Die Öffnung für neue Einflüsse macht sich u.a. positiv bei Girl On The Moon bemerkbar, wo mittels Slidegitarre eine bis dato ungekannte Atmosphäre erzeugt wird.
Beim Hören des Albums während des Entstehens dieser Zeilen wurde mir nach langer Zeit wieder bewusst, welch außergewöhnliche Songs gerade I'm Gonna..., Woman... und Girl On... eigentlich waren und immer noch sind. Leider sind sie aufgrund der erfolgreichen Singles ein wenig in Vergessenheit geraten, wie auch das abschließende Don't Let Go, bei dem es noch einmal rockiger und direkter zur Sache geht.
"4" glänzt durch seine Abwechslung, seine Ausgefeiltheit, seine rockigen Wurzeln, seine sich für immer und ewig einprägenden Songs und wird dadurch zu einem absoluten Klassiker. In den ersten Jahren nach Erscheinen des Longplayers war mir das nie so recht bewusst, doch kommt mir das Album heute zu Ohren, bin ich schlichtweg begeistert.

Diese Begeisterung scheine ich mit vielen Rockfans auf diesem Globus zu teilen. "4" verweilte über Monate auf der Pole Position der Charts, verkaufte sich alleine in den USA während der ersten 11 Monate nach Erscheinen über 5 Millionen mal und setzte weltweit bis zum Jahre 2002 mehr als 17 Millionen Einheiten ab.
Das Album wurde ebenso wie "Foreigner", "Double Vision" und "Head Games" remastered neu veröffentlicht und brilliert durch einen phänomenalen Sound.

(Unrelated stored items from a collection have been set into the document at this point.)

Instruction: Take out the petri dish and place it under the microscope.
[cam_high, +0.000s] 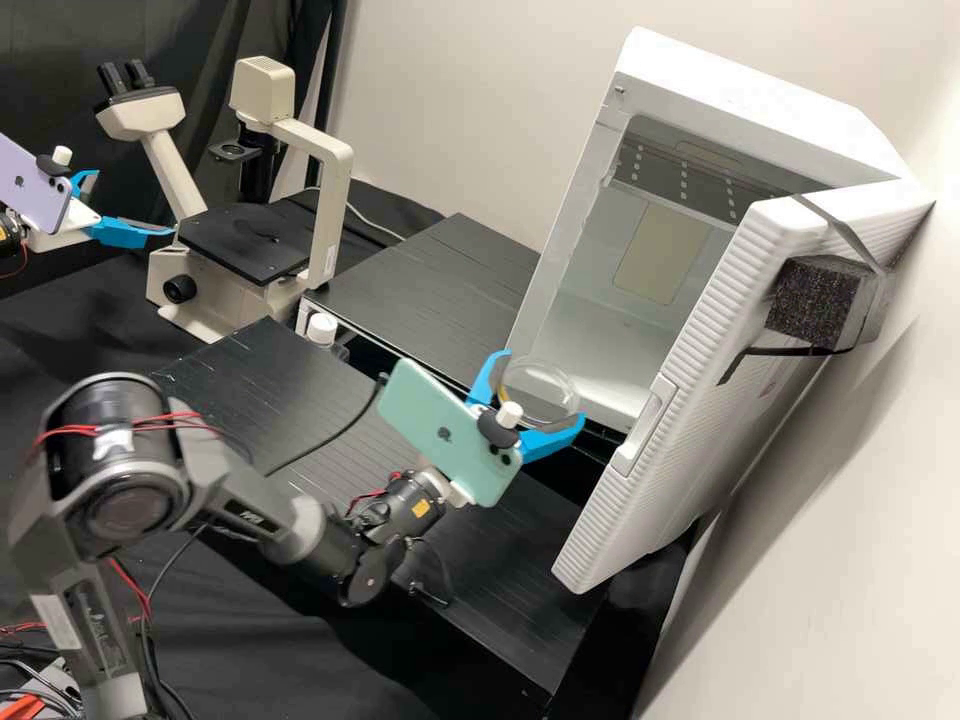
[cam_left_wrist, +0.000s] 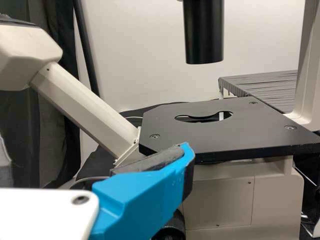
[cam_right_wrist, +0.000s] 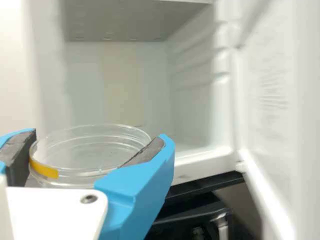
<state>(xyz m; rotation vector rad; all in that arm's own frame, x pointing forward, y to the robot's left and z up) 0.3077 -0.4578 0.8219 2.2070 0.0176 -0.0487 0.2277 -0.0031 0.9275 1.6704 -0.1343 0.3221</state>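
Gripping the petri dish (cam_right_wrist: 92, 150) w/ our R gripper (cam_high: 545, 385) part-open round its sides, we're just outside the cabinet (cam_high: 765, 110); clipping the door (cam_high: 690, 370) or tilting could drop it; L gripper (cam_high: 135, 202), wide open, empty, nr microscope (cam_high: 330, 200)

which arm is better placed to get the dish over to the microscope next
Right, most likely: the right gripper holds the petri dish, in front of the open white cabinet. The left gripper is nearer the microscope, beside its stage, but open and empty.
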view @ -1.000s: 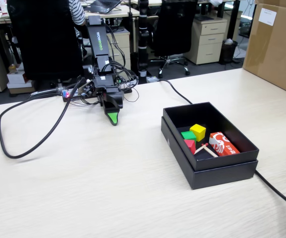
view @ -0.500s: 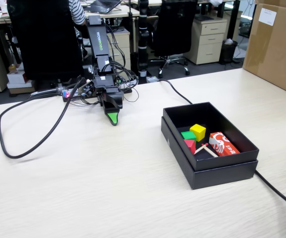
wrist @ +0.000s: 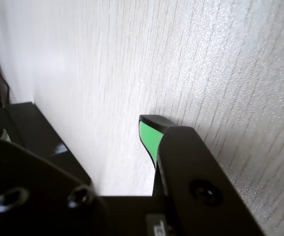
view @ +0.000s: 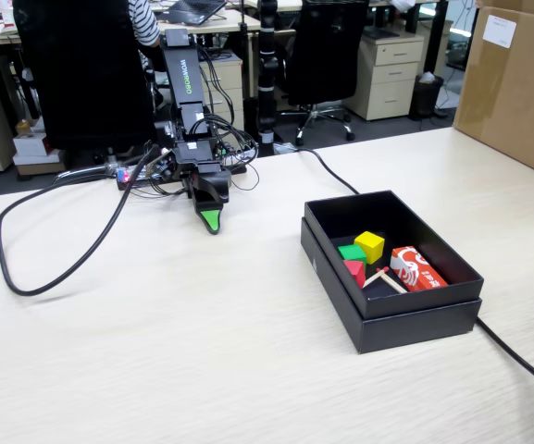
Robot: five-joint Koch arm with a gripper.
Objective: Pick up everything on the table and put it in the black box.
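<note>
Matte black box [view: 391, 319] lies on the pale wood-grain desk [view: 202, 351], its long axis running from near right to far left in the fixed view. Inside sit the yellow cube [view: 370, 245], green cube [view: 351, 252] and red cube [view: 354, 271]. Well apart, the hand [view: 210, 222] points down at the desk; I cannot tell whether it is open.

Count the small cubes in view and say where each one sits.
3, all inside the black box: yellow cube farthest back, green cube left beside it, red cube nearest the camera. Others may be hidden.
</note>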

Und was in Zeiten des Kohlemangels wichtig ist: Man bekommt die Scheiben häufig für 7 bis 9 Euro mit einem Booklet voller Infos.

Records

Wer sich einen Überblick verschaffen möchte, der mag sich den Sampler "Records" kaufen, welcher die ersten vier Alben umfasst und remastered ebenfalls für kleines Geld zu haben ist.
Das Erscheinen von "Records" (1982) kann man als Schlussstrich unter die ungeheuer erfolgreiche und kreative Phase 1977-81 sehen. Mick Jones, Lou Gramm, Rick Wills und Drummer Dennis Elliott hatten ihren Zenit mit dem vierten Album erreicht und veröffentlichten in den folgenden Jahren noch den einen oder anderen starken Song, die Alben hatten jedoch die nie mehr wieder die ehemalige Klasse.
Sologeschichten Lou Gramms, Bandumbesetzungen und permanent schwächer werdende Alben ließen das Interesse an FOREIGNER erlahmen, doch wer nach vielen Jahren wieder die ersten Longplayer (und besonders eben "Head Games" und "4") hört, läuft Gefahr erneut von dieser Musik eingefangen zu werden.

Abschließend sei gesagt, dass sich die Chartpositionen auf die Billboard's "Hot 100" Charts (Singles) und Billboard's Top LPs/Albums der USA beziehen.